Work task: Retype the data below verbatim; pictures do not belong in the copy.

Start of Block

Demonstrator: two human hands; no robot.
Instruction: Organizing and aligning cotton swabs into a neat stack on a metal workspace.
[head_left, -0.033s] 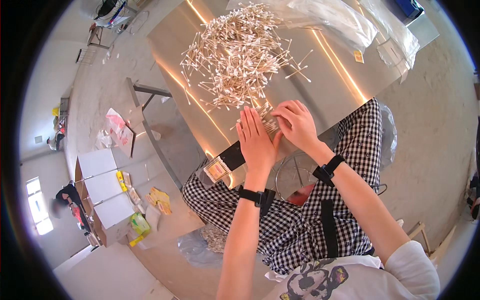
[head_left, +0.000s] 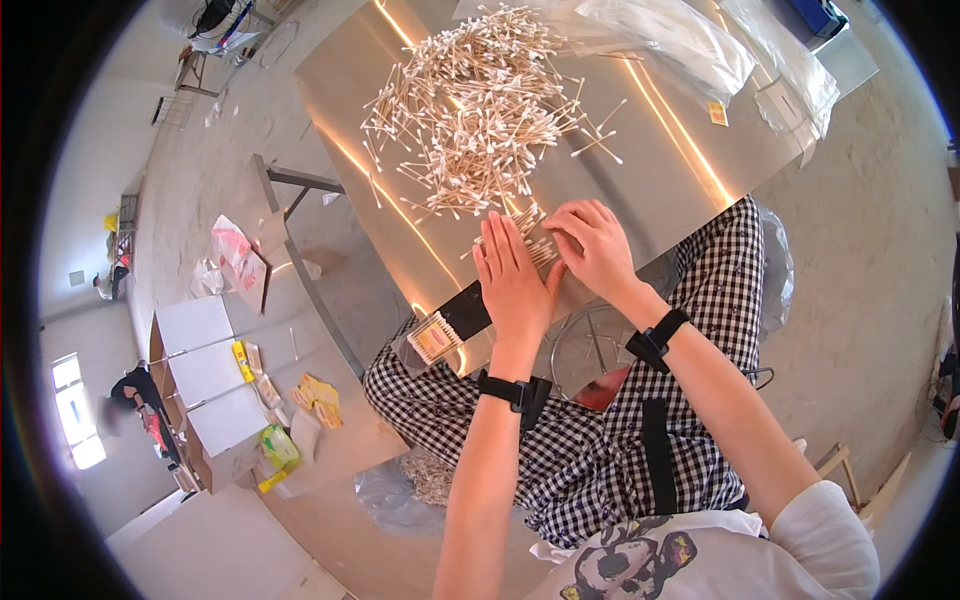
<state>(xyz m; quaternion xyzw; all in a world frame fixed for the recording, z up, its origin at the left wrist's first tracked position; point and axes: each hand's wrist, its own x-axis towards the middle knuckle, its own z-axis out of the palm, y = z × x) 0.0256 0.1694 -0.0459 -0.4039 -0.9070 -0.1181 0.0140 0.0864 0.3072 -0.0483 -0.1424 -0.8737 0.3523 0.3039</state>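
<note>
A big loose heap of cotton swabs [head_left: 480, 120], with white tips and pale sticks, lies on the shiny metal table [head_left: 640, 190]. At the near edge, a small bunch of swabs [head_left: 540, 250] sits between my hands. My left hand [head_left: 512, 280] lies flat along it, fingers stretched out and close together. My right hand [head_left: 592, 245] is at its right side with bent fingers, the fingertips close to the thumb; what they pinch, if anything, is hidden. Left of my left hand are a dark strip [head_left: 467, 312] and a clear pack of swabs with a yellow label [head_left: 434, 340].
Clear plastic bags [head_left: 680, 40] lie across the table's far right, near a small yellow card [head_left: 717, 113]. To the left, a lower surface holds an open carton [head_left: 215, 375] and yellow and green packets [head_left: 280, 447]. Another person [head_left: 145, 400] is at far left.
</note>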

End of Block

Answer space:
Demonstrator: two human hands; no robot.
Instruction: Organizing and aligning cotton swabs into a neat stack on a metal workspace.
[head_left, -0.033s] 
[head_left, +0.000s] 
<state>(xyz m; quaternion xyzw; all in a world frame fixed for the recording, z up, its origin at the left wrist's first tracked position; point and axes: each hand's wrist, its own x-axis towards the middle knuckle, its own z-axis out of the palm, y = z × x) 0.0256 0.1694 -0.0459 -0.4039 -0.9070 -0.1181 0.0140 0.0864 0.3072 -0.0483 -0.1424 -0.8737 0.3523 0.3039</state>
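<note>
A big loose heap of cotton swabs [head_left: 480, 120], with white tips and pale sticks, lies on the shiny metal table [head_left: 640, 190]. At the near edge, a small bunch of swabs [head_left: 540, 250] sits between my hands. My left hand [head_left: 512, 280] lies flat along it, fingers stretched out and close together. My right hand [head_left: 592, 245] is at its right side with bent fingers, the fingertips close to the thumb; what they pinch, if anything, is hidden. Left of my left hand are a dark strip [head_left: 467, 312] and a clear pack of swabs with a yellow label [head_left: 434, 340].
Clear plastic bags [head_left: 680, 40] lie across the table's far right, near a small yellow card [head_left: 717, 113]. To the left, a lower surface holds an open carton [head_left: 215, 375] and yellow and green packets [head_left: 280, 447]. Another person [head_left: 145, 400] is at far left.
</note>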

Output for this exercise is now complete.